• _How to complete this task_:
Copy exactly the lines of the material below, starting with the first and including the line that holds "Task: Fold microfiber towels".

═════ Information supplied

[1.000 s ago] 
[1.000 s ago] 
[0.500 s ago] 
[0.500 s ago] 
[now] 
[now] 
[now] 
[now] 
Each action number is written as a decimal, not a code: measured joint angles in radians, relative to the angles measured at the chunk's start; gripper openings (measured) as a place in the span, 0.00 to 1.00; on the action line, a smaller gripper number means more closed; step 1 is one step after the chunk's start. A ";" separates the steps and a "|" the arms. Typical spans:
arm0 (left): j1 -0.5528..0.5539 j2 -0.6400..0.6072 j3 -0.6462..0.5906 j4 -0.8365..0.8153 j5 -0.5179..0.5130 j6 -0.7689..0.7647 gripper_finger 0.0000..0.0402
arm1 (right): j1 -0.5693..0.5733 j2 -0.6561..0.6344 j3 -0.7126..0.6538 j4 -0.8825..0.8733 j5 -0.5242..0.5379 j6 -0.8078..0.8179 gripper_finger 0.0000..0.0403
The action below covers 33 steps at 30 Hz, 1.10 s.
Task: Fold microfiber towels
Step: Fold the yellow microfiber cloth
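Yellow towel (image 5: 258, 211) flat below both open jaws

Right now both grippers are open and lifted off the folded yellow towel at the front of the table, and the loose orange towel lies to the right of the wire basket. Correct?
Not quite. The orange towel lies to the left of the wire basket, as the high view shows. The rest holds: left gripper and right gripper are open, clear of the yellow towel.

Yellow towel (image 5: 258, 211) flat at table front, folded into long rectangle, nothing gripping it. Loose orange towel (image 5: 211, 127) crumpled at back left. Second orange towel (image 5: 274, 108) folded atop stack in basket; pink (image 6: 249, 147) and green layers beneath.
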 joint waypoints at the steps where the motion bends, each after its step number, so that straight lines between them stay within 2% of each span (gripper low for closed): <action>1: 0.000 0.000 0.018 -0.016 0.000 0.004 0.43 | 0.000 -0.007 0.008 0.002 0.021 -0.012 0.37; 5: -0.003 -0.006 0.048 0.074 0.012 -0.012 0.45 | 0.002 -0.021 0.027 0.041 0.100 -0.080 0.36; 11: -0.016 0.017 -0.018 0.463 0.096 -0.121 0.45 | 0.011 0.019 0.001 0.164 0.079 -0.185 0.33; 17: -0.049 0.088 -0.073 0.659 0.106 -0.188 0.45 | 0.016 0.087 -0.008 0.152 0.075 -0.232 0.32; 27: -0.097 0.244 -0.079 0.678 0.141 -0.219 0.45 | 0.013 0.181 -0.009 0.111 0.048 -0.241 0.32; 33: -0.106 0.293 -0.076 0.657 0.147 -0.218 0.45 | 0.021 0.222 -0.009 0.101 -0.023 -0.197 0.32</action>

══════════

• _Final answer_:
[1.000 s ago] 
[1.000 s ago] 
[0.500 s ago] 
[0.500 s ago] 
[now] 
[now] 
[now] 
[now] 
Each action number is written as a decimal, not a code: measured joint angles in radians, relative to the angles measured at the chunk's start; gripper openings (measured) as a place in the span, 0.00 to 1.00; on the action line, a smaller gripper number means more closed; step 1 is one step after the chunk's start. A ";" separates the steps and a "|" the arms. Typical spans:
arm0 (left): j1 -0.5528..0.5539 j2 -0.6400..0.6072 j3 -0.6462..0.5906 j4 -0.8365..0.8153 j5 -0.5179..0.5130 j6 -0.7689..0.7647 gripper_finger 0.0000..0.0402
arm1 (right): j1 -0.5693..0.5733 j2 -0.6561..0.6344 j3 -0.7126..0.6538 j4 -0.8825..0.8733 j5 -0.5242..0.5379 j6 -0.8078..0.8179 gripper_finger 0.0000..0.0403
The action below covers 33 steps at 30 Hz, 1.10 s.
Task: Fold microfiber towels

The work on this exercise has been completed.